The aim of the present study was to compare the longitudinal clinical outcomes between PELD patients in whom the complete removal of disc fragments was achieved (complete group) and those in whom residual disc fragments were observed on postoperative MRI (residual group).
Retrospective nested case-control study.
A total of 225 patients were included (complete group, n=187 and residual group, n=38). Clinical assessments were performed using the visual analog pain score for the leg (VAS-L, x/10) and back (VAS-B, x/10) and the Korean version of the Oswestry Disability Index (K-ODI, x/45). A linear mixed-effects model was used to analyze changes during the first 24 postoperative months.

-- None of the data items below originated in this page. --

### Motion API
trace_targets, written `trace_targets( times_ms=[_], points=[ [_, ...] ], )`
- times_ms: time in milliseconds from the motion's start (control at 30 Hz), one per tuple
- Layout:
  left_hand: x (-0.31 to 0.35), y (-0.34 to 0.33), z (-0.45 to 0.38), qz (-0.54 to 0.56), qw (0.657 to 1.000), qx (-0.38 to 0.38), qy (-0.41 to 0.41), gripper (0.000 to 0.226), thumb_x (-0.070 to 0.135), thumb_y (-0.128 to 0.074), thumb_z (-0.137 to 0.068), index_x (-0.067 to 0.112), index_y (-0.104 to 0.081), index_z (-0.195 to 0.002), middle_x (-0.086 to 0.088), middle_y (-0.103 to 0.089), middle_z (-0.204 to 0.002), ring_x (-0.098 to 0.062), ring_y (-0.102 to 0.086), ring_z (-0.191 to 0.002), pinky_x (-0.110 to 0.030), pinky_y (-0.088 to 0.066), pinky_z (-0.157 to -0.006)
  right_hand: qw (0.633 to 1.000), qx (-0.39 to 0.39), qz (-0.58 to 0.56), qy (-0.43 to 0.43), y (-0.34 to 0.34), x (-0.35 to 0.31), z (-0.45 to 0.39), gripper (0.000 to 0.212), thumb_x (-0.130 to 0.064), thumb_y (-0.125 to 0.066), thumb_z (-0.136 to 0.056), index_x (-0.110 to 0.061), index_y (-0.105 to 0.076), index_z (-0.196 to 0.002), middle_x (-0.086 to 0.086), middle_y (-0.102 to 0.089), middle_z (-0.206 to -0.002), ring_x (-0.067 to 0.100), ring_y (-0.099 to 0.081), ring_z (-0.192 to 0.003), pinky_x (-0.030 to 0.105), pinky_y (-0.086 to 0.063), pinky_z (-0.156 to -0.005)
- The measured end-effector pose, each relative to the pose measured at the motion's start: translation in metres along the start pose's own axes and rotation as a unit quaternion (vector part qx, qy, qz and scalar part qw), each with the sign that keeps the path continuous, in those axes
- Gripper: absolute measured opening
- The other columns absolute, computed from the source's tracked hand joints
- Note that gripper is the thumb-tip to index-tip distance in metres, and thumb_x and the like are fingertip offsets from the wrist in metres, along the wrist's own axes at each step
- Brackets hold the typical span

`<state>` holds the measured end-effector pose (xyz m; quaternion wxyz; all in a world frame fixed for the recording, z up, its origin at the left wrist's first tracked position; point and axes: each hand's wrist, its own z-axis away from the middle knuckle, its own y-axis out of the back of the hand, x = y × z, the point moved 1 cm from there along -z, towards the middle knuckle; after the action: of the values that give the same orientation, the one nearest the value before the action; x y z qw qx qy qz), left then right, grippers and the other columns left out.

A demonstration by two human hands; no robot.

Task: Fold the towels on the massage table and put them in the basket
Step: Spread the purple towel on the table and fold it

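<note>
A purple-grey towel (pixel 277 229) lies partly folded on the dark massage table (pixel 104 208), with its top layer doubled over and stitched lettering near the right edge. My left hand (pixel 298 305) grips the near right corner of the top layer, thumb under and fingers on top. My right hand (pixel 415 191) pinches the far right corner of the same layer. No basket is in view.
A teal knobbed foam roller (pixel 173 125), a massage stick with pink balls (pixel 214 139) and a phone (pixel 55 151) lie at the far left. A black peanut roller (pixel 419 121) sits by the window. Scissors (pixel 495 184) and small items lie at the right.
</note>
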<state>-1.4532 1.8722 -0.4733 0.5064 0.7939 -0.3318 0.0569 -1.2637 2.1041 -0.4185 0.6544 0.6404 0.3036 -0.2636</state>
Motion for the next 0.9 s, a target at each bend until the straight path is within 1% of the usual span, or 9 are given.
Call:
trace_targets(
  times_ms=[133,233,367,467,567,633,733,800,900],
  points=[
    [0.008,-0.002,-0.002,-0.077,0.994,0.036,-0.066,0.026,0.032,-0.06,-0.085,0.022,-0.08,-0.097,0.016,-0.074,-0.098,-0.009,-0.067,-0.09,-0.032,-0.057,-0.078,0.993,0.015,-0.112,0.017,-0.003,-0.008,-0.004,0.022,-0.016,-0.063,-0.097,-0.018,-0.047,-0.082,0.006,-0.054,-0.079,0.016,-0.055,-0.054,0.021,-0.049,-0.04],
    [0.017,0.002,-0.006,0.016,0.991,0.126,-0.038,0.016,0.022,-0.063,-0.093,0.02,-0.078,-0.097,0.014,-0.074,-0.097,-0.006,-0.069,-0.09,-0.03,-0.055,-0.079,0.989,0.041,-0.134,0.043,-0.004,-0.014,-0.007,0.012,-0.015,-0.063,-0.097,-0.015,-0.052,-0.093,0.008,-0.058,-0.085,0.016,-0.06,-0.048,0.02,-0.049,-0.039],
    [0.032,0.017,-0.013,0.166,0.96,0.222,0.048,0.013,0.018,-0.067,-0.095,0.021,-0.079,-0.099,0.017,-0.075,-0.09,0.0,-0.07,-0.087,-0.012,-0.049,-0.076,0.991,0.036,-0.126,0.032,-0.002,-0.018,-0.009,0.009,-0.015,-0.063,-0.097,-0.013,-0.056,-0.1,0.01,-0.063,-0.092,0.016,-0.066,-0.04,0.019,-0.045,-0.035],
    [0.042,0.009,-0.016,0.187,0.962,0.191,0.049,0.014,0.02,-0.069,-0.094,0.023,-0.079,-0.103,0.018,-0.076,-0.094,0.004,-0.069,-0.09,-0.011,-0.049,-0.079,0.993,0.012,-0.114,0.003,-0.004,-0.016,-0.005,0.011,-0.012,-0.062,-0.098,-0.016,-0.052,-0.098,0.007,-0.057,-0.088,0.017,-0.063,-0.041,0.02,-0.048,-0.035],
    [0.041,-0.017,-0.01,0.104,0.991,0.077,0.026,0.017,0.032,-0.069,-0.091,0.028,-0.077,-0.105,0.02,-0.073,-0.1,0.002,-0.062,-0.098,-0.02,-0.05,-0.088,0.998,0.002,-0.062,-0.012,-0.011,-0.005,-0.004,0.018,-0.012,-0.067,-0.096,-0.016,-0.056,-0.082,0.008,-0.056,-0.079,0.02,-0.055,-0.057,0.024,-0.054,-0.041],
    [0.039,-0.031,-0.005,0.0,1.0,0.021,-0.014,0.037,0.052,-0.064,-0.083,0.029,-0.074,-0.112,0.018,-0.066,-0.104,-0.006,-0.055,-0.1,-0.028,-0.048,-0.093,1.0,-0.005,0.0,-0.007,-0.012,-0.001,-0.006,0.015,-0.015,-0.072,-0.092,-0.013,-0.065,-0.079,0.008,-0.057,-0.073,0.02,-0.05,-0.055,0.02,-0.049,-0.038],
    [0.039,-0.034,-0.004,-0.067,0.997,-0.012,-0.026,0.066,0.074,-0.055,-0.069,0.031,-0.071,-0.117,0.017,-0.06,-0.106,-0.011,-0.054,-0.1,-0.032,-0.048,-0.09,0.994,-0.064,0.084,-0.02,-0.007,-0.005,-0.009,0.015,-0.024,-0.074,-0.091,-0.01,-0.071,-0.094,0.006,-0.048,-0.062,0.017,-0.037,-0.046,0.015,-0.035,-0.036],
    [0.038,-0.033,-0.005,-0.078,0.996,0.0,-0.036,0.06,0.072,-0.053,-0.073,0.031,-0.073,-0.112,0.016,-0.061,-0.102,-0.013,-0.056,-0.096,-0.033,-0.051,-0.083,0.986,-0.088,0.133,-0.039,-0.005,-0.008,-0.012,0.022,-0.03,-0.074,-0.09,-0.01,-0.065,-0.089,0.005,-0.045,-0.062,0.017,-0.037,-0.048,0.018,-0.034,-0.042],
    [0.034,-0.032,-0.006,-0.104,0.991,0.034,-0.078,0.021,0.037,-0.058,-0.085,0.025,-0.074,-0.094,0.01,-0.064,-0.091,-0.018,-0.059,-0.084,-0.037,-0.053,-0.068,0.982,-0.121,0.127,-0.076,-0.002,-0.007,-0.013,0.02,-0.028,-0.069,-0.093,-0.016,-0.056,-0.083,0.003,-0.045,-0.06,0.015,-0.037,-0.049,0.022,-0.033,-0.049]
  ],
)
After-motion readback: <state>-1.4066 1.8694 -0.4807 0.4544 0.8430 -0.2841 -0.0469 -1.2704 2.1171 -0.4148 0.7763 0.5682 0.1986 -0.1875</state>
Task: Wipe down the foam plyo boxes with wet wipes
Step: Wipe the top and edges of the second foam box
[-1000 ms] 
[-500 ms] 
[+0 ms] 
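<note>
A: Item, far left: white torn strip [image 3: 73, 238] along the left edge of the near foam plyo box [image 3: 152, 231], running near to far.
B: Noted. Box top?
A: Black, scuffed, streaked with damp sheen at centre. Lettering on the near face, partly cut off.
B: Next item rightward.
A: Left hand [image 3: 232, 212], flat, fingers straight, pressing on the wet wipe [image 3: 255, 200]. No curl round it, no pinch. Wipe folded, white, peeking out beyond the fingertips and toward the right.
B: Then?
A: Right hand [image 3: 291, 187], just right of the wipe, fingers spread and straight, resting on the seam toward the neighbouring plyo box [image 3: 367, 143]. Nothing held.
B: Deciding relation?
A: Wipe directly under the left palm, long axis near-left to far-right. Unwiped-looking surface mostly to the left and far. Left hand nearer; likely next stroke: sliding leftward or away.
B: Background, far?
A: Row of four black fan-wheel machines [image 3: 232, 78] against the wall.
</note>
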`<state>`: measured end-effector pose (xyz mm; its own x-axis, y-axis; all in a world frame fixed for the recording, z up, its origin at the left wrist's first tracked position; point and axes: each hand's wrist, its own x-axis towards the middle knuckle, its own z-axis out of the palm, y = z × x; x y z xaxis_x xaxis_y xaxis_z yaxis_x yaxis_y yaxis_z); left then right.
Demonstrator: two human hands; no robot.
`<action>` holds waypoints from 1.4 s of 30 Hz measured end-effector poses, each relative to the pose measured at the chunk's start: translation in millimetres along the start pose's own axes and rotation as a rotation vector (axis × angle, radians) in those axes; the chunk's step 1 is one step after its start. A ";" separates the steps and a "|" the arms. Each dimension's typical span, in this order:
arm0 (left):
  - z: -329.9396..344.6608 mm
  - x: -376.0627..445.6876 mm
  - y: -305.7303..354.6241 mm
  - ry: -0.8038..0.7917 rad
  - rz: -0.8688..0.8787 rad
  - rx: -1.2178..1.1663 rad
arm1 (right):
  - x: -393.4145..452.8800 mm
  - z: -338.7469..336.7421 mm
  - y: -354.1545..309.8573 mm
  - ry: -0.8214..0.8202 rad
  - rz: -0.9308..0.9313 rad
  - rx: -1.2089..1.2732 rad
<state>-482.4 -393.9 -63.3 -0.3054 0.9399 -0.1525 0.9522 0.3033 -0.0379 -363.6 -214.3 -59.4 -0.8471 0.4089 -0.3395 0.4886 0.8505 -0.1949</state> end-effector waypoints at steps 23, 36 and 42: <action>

One month after surgery, significant improvements in the VAS-L, VAS-B and K-ODI values were observed and were maintained during the first 24 postoperative months. No differences in these changes were noted between the groups. Early re-operation (during the first 3 postoperative months) was performed in 3 patients in the residual group (7.9%) and in 4 patients in the complete group (2.1%) (P = 0.10).
First, the study design was retrospective. Moreover, the number of patients was relatively small and therefore insufficient to achieve robust statistical power. Second, we did not explore the radiological outcomes in patients with asymptomatic residual disc material because follow-up MRI was only obtained to document symptom recurrence.
When residual disc tissue is observed in asymptomatic patients, a 'watchful waiting' strategy may be preferable to immediate re-operation. However, an increased early re-operation rate is expected for patients with residual disc tissue.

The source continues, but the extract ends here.